* _Data extract_
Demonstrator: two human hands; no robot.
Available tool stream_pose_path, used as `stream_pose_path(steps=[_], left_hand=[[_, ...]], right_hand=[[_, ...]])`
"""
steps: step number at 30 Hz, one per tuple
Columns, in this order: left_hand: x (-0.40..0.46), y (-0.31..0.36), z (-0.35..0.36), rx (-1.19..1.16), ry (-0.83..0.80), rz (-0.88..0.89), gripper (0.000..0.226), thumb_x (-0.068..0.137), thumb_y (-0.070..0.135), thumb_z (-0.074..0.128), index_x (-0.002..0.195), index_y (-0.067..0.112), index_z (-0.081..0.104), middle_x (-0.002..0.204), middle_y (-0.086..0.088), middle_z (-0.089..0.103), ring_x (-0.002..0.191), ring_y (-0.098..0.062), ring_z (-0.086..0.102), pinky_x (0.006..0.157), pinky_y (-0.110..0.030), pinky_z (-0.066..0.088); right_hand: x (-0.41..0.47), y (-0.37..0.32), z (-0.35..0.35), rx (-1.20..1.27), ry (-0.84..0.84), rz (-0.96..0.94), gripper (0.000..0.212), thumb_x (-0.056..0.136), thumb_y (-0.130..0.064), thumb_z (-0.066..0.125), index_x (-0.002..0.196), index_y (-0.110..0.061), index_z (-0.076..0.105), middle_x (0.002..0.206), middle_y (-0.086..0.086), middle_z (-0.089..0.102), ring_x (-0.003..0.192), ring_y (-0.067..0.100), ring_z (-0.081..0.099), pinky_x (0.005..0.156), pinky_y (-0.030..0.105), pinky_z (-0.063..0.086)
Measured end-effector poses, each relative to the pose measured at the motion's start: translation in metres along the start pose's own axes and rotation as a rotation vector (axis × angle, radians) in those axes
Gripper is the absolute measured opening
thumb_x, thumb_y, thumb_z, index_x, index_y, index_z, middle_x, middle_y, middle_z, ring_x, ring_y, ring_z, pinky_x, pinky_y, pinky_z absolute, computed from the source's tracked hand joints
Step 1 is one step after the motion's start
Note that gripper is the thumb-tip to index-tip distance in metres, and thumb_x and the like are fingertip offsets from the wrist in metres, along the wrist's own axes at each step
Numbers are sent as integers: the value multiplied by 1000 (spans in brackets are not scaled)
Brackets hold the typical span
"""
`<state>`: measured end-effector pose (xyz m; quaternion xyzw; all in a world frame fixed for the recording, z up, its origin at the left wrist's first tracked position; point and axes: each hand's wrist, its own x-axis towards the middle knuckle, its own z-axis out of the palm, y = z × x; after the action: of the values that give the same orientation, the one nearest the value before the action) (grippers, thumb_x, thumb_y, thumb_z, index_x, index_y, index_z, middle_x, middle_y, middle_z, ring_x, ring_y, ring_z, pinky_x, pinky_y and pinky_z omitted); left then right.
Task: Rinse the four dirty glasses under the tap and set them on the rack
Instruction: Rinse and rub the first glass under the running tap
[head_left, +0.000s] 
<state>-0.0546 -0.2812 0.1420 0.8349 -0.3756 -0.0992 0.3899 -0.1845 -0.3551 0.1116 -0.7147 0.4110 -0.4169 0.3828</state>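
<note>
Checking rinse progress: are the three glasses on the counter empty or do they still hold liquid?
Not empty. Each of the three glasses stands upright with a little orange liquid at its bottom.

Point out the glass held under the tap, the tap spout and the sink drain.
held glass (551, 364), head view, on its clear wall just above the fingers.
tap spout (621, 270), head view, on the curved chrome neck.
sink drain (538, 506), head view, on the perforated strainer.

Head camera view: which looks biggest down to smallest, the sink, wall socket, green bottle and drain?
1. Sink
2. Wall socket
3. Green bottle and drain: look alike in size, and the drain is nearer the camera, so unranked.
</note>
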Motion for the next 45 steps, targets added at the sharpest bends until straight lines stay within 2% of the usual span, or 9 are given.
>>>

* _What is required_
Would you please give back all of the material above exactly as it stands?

* _Your response_
Demonstrator: two human hands; no robot.
Available tool stream_pose_path, used as `stream_pose_path(steps=[_], left_hand=[[_, ...]], right_hand=[[_, ...]])`
"""
steps: step number at 30 Hz, one per tuple
Columns, in this order: left_hand: x (-0.40..0.46), y (-0.31..0.36), z (-0.35..0.36), rx (-1.19..1.16), ry (-0.83..0.80), rz (-0.88..0.89), gripper (0.000..0.226), thumb_x (-0.068..0.137), thumb_y (-0.070..0.135), thumb_z (-0.074..0.128), index_x (-0.002..0.195), index_y (-0.067..0.112), index_z (-0.081..0.104), middle_x (-0.002..0.204), middle_y (-0.086..0.088), middle_z (-0.089..0.103), ring_x (-0.002..0.191), ring_y (-0.098..0.062), ring_z (-0.086..0.102), pinky_x (0.006..0.157), pinky_y (-0.110..0.030), pinky_z (-0.066..0.088); right_hand: x (-0.41..0.47), y (-0.37..0.32), z (-0.35..0.35), rx (-1.20..1.27), ry (-0.84..0.84), rz (-0.96..0.94), gripper (0.000..0.212), thumb_x (-0.056..0.136), thumb_y (-0.130..0.064), thumb_z (-0.066..0.125), index_x (-0.002..0.196), index_y (-0.110..0.061), index_z (-0.076..0.105), middle_x (0.002..0.206), middle_y (-0.086..0.086), middle_z (-0.089..0.102), ring_x (-0.003..0.192), ring_y (-0.067..0.100), ring_z (-0.081..0.099), pinky_x (0.005..0.156), pinky_y (-0.030..0.105), pinky_z (-0.063..0.086)
Measured end-effector poses, each relative to the pose measured at the motion's start: translation in metres along the start pose's own axes and rotation as a rotation vector (axis × angle, radians) in those axes
Gripper is the absolute measured opening
thumb_x, thumb_y, thumb_z, index_x, index_y, index_z, middle_x, middle_y, middle_z, ring_x, ring_y, ring_z, pinky_x, pinky_y, pinky_z absolute, computed from the source's tracked hand joints
Step 1 is one step after the motion's start
Note that gripper is the thumb-tip to index-tip distance in metres, and thumb_x and the like are fingertip offsets from the wrist in metres, along the wrist's own axes at each step
Numbers are sent as integers: the value multiplied by 1000 (spans in brackets are not scaled)
Brackets hold the typical span
"""
`<state>`: measured end-effector pose (xyz m; quaternion xyzw; all in a world frame fixed for the recording, z up, its origin at the left wrist's first tracked position; point and axes: each hand's wrist, its own x-axis towards the middle knuckle, its own z-axis out of the palm, y = z × x; after the action: of the values that give the same orientation, the one nearest the value before the action) (grippers, thumb_x, thumb_y, thumb_z, index_x, index_y, index_z, middle_x, middle_y, middle_z, ring_x, ring_y, ring_z, pinky_x, pinky_y and pinky_z omitted); left then right.
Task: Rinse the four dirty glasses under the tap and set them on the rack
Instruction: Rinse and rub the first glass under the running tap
[head_left, +0.000s] 
<state>-0.0546 -0.2812 0.1420 0.8349 -0.3756 -0.0992 0.3899 -0.1845 -0.3551 0.1116 -0.7147 0.4110 -0.4169 0.3828</state>
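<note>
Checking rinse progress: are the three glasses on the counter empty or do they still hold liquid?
Not empty. Each of the three glasses stands upright with a little orange liquid at its bottom.

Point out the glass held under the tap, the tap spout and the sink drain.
held glass (551, 364), head view, on its clear wall just above the fingers.
tap spout (621, 270), head view, on the curved chrome neck.
sink drain (538, 506), head view, on the perforated strainer.

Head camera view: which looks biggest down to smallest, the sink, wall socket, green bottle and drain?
1. Sink
2. Wall socket
3. Green bottle and drain: look alike in size, and the drain is nearer the camera, so unranked.
</note>
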Motion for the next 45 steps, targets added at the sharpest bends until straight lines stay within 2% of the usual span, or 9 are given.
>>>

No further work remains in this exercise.